・はじめに
近年、切削・加工・組み立て・把持などの作業を行う対象物の微小化が進んでいる。どの分野でも、取り扱う対象物が今までと比較して非常に小さいため、研究などを進めるにあたり肉眼で確認することは難しくなってきている。そのため、観察技術としては光学式顕微鏡を代表に、走査形電子顕微鏡(SEM)や走査トンネル顕微鏡(STM)、原子間力顕微鏡(AFM)などが存在している。
・目的
本研究では、接合技術の一つである、接着による組み立て技術の確立を目指す。目的としては、マイクロメーター内の範囲に、吐出目標として直径1.6μmの液滴で1fl(1×10-15l)を吐出できる機構の確立を目指す。

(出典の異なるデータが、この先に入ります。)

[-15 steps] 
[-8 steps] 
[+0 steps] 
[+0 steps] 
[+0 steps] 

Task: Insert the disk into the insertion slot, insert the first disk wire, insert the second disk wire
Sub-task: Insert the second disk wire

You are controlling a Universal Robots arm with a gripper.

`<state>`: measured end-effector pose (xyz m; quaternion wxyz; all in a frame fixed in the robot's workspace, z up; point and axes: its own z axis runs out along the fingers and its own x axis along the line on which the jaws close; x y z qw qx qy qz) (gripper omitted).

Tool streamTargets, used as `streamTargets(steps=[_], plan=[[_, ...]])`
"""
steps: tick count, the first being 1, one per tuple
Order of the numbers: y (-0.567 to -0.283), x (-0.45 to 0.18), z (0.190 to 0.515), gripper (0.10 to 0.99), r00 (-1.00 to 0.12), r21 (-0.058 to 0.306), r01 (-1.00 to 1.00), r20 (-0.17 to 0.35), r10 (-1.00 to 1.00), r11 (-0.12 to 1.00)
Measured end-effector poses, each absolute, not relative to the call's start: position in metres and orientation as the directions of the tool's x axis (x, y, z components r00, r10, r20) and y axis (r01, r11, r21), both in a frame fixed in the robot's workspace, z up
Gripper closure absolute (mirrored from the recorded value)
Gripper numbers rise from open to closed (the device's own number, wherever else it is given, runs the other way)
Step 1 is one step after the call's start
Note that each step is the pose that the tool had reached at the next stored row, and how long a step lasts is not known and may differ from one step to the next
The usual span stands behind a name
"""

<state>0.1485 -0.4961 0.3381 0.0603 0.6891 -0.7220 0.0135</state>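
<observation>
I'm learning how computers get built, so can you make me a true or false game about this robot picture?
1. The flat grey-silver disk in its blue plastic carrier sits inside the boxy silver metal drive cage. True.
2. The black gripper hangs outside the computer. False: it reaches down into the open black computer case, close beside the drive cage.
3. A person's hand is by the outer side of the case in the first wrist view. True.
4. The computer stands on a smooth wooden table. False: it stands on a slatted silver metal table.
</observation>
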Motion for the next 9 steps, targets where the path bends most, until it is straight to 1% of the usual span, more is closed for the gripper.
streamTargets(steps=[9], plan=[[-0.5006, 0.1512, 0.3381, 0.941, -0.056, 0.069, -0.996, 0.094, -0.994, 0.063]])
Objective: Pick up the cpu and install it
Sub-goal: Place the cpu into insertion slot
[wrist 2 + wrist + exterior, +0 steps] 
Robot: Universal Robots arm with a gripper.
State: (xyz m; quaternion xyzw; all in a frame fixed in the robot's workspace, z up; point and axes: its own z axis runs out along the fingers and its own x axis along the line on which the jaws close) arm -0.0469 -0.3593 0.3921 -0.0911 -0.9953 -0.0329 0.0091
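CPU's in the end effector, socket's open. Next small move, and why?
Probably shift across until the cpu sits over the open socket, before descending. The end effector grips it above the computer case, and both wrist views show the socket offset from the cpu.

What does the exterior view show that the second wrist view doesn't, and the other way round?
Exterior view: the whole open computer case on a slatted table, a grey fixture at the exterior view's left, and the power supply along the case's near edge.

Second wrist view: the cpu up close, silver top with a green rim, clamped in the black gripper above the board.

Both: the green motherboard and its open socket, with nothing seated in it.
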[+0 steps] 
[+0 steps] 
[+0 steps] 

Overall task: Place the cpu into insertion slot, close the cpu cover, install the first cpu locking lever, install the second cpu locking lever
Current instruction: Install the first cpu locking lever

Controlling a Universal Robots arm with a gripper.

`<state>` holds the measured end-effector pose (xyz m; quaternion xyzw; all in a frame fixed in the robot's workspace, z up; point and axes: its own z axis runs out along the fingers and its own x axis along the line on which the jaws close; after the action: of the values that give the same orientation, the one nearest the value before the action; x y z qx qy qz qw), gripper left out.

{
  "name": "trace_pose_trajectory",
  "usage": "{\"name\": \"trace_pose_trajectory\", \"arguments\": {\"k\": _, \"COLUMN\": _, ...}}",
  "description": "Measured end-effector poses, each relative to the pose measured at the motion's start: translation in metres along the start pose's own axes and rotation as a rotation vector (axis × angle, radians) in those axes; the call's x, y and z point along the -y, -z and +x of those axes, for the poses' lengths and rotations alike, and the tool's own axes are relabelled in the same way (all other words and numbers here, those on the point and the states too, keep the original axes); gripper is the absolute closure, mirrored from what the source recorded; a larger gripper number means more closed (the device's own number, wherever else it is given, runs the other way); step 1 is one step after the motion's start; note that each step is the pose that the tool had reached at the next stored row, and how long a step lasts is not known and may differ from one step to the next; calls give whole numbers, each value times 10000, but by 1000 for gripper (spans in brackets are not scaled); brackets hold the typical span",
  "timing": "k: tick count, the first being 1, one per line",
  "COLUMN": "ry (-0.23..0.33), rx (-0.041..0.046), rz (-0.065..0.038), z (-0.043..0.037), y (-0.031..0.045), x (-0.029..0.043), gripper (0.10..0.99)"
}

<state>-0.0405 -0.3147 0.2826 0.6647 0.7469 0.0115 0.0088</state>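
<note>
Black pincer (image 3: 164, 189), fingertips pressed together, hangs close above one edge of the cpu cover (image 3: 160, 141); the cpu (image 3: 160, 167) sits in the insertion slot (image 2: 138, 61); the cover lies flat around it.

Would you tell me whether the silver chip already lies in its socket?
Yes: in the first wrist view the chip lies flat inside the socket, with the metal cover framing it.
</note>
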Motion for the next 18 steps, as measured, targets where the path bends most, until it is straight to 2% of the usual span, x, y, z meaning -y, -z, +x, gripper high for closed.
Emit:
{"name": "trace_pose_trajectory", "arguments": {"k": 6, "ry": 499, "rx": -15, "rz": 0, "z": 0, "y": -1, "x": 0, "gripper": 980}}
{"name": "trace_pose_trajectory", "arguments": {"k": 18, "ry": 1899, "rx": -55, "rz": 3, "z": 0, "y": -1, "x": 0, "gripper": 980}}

そこで、この目的を果たす新たな吐出装置の設計・開発を行う事とする。
・原理
超音波振動を液中にあて、その超音波振動が強力になると音の放射圧が高まり、それが液柱を発生させ、その周辺を境界として表面にキャピラリー波が発生する。このキャピラリー波により液体の衝突や引きちぎり合うエネルギーが生まれ、液体の表面張力に打ち勝って、液体を微粒子化して空中に飛散させる超音波霧化の原理を利用している。
図 超音波霧化の原理
・今年度の研究目標
昨年度までの研究で、目標としていた直径1.6μmの液滴で1fl(1×10-15l)を吐出することは出来た。しかし、吐出された液滴の数は非常に多く中には直径20μmを超える液滴も吐出されてしまった。今年度は、直径1.6μmの液滴で1fl(1×10-15l)以下の一滴を吐出させる機構の開発を行う。